Task objective
Your answer must be an exact copy of the data below.

Data
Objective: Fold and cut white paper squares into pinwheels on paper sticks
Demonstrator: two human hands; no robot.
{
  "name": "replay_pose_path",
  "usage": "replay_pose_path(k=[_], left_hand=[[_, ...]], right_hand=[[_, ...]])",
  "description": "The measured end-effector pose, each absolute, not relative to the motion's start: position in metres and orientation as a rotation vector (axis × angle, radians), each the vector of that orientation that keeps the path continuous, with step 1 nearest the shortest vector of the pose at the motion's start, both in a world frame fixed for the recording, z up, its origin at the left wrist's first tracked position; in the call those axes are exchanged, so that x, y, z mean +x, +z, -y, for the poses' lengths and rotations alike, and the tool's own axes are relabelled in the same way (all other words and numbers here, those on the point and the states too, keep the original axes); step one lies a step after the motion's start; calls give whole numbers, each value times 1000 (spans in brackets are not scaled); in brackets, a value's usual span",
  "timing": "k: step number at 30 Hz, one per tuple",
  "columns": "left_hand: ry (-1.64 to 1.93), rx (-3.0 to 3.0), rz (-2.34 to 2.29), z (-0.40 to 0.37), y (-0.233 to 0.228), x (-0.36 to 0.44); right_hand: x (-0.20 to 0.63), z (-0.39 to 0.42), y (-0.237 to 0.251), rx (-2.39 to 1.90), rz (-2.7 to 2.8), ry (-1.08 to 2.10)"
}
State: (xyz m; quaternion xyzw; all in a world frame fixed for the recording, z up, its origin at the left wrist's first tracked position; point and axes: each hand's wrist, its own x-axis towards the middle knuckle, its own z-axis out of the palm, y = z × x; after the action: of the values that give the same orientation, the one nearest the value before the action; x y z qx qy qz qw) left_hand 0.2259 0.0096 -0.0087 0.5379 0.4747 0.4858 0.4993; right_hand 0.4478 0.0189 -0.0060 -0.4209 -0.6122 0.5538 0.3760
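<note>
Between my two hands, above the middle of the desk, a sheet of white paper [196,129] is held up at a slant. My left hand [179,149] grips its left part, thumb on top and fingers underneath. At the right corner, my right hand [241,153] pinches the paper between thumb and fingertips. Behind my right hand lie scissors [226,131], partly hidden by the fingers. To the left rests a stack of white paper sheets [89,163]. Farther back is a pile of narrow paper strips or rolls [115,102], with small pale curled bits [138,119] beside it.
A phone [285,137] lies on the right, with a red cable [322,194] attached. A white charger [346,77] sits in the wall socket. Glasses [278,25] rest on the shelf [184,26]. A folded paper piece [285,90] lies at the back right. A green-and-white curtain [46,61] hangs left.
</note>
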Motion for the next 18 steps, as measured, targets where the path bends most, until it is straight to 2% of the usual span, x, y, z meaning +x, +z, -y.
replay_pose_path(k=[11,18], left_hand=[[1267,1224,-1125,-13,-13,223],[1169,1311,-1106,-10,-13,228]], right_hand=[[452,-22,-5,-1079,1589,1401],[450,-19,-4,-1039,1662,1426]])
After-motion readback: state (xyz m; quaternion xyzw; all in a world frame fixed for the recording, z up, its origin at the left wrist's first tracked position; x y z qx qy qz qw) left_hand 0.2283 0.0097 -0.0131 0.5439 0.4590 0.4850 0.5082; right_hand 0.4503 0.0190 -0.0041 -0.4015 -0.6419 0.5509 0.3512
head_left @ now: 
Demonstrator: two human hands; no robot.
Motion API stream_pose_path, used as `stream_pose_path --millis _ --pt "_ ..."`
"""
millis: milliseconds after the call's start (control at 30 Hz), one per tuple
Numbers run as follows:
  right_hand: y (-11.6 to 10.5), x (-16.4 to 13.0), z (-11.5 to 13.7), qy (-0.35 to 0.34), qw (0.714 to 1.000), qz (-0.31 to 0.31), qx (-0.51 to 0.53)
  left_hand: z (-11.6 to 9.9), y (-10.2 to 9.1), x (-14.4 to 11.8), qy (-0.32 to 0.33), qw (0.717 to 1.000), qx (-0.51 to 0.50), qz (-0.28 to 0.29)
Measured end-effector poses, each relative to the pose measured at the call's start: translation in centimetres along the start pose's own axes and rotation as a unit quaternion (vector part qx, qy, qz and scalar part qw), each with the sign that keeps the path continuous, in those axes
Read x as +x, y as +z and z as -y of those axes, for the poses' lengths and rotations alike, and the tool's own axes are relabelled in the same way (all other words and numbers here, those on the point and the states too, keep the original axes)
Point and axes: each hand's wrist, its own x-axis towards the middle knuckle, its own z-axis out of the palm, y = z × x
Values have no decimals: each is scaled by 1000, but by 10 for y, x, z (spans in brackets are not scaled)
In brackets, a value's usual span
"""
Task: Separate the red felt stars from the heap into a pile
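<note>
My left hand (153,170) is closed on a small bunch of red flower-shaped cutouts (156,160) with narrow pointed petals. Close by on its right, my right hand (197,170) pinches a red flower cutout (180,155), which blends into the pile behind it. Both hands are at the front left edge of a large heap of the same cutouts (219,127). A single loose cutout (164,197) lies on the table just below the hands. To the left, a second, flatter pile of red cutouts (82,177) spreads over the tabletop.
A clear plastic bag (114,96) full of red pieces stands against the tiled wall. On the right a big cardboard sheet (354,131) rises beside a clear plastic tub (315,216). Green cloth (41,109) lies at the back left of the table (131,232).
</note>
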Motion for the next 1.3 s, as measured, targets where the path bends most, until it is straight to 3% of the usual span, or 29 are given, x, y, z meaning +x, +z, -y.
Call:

Exercise output
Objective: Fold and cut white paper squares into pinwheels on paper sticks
Demonstrator: two human hands; no robot.
{
  "name": "replay_pose_path",
  "usage": "replay_pose_path(k=[_], left_hand=[[_, ...]], right_hand=[[_, ...]])",
  "description": "The measured end-effector pose, each absolute, not relative to the motion's start: position in metres and orientation as a rotation vector (axis × angle, radians), each the vector of that orientation that keeps the path continuous, with step 1 nearest the shortest vector of the pose at the motion's start, both in a world frame fixed for the recording, z up, its origin at the left wrist's first tracked position; in the call those axes are exchanged, so that x, y, z mean +x, +z, -y, for the poses' lengths and rotations alike, and the tool's own axes are relabelled in the same way (all other words and numbers here, those on the point and the states too, keep the original axes); step one lies a step after the motion's start; calls give whole numbers, each value times 1000 (spans in brackets are not scaled); in brackets, a value's usual span",
  "timing": "k: step number at 30 Hz, one per tuple",
  "columns": "left_hand: ry (-1.64 to 1.93), rx (-3.0 to 3.0), rz (-2.34 to 2.29), z (-0.40 to 0.37), y (-0.233 to 0.228), x (-0.36 to 0.44); right_hand: x (-0.20 to 0.63), z (-0.39 to 0.42), y (-0.237 to 0.251), rx (-2.39 to 1.90), rz (-2.7 to 2.8), ry (-1.08 to 2.10)"
}
State: (xyz m; quaternion xyzw; all in a world frame fixed for the recording, z up, its origin at the left wrist's first tracked position; point and axes: each hand's wrist, its own x-axis towards the middle knuckle, its own z-axis out of the palm, y = z × x; after the action: of the values that give the same orientation, the one nearest the value before the action; x y z qx qy qz qw) left_hand 0.2259 0.0096 -0.0087 0.5379 0.4747 0.4858 0.4993; right_hand 0.4478 0.0189 -0.0060 -0.4209 -0.6122 0.5538 0.3760
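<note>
Between my two hands, above the middle of the desk, a sheet of white paper [196,129] is held up at a slant. My left hand [179,149] grips its left part, thumb on top and fingers underneath. At the right corner, my right hand [241,153] pinches the paper between thumb and fingertips. Behind my right hand lie scissors [226,131], partly hidden by the fingers. To the left rests a stack of white paper sheets [89,163]. Farther back is a pile of narrow paper strips or rolls [115,102], with small pale curled bits [138,119] beside it.
A phone [285,137] lies on the right, with a red cable [322,194] attached. A white charger [346,77] sits in the wall socket. Glasses [278,25] rest on the shelf [184,26]. A folded paper piece [285,90] lies at the back right. A green-and-white curtain [46,61] hangs left.
</note>
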Motion for the next 18 steps, as measured, targets where the path bends most, until it is straight to 2% of the usual span, x, y, z meaning +x, +z, -y.
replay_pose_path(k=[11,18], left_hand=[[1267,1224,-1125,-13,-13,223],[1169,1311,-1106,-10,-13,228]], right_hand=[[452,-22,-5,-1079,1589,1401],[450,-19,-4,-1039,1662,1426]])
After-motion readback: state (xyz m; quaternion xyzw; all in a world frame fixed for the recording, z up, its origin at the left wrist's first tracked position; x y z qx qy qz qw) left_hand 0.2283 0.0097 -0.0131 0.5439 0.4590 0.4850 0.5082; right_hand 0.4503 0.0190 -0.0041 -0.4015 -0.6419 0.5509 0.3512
head_left @ now: 
Demonstrator: two human hands; no robot.
Motion API stream_pose_path, used as `stream_pose_path --millis _ --pt "_ ..."`
"""
millis: milliseconds after the call's start (control at 30 Hz), one per tuple
Numbers run as follows:
  right_hand: y (-11.6 to 10.5), x (-16.4 to 13.0), z (-11.5 to 13.7), qy (-0.35 to 0.34), qw (0.714 to 1.000), qz (-0.31 to 0.31), qx (-0.51 to 0.53)
  left_hand: z (-11.6 to 9.9), y (-10.2 to 9.1), x (-14.4 to 11.8), qy (-0.32 to 0.33), qw (0.717 to 1.000), qx (-0.51 to 0.50), qz (-0.28 to 0.29)
Measured end-effector poses, each relative to the pose measured at the call's start: translation in centimetres along the start pose's own axes and rotation as a unit quaternion (vector part qx, qy, qz and scalar part qw), each with the sign that keeps the path continuous, in those axes
Read x as +x, y as +z and z as -y of those axes, for the poses' lengths and rotations alike, and the tool's own axes are relabelled in the same way (all other words and numbers here, those on the point and the states too, keep the original axes)
Point and axes: each hand's wrist, its own x-axis towards the middle knuckle, its own z-axis out of the palm, y = z × x
Values have no decimals: each is scaled by 1000, but by 10 for y, x, z (spans in brackets are not scaled)
In brackets, a value's usual span
"""
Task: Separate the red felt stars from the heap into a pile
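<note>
My left hand (153,170) is closed on a small bunch of red flower-shaped cutouts (156,160) with narrow pointed petals. Close by on its right, my right hand (197,170) pinches a red flower cutout (180,155), which blends into the pile behind it. Both hands are at the front left edge of a large heap of the same cutouts (219,127). A single loose cutout (164,197) lies on the table just below the hands. To the left, a second, flatter pile of red cutouts (82,177) spreads over the tabletop.
A clear plastic bag (114,96) full of red pieces stands against the tiled wall. On the right a big cardboard sheet (354,131) rises beside a clear plastic tub (315,216). Green cloth (41,109) lies at the back left of the table (131,232).
</note>
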Motion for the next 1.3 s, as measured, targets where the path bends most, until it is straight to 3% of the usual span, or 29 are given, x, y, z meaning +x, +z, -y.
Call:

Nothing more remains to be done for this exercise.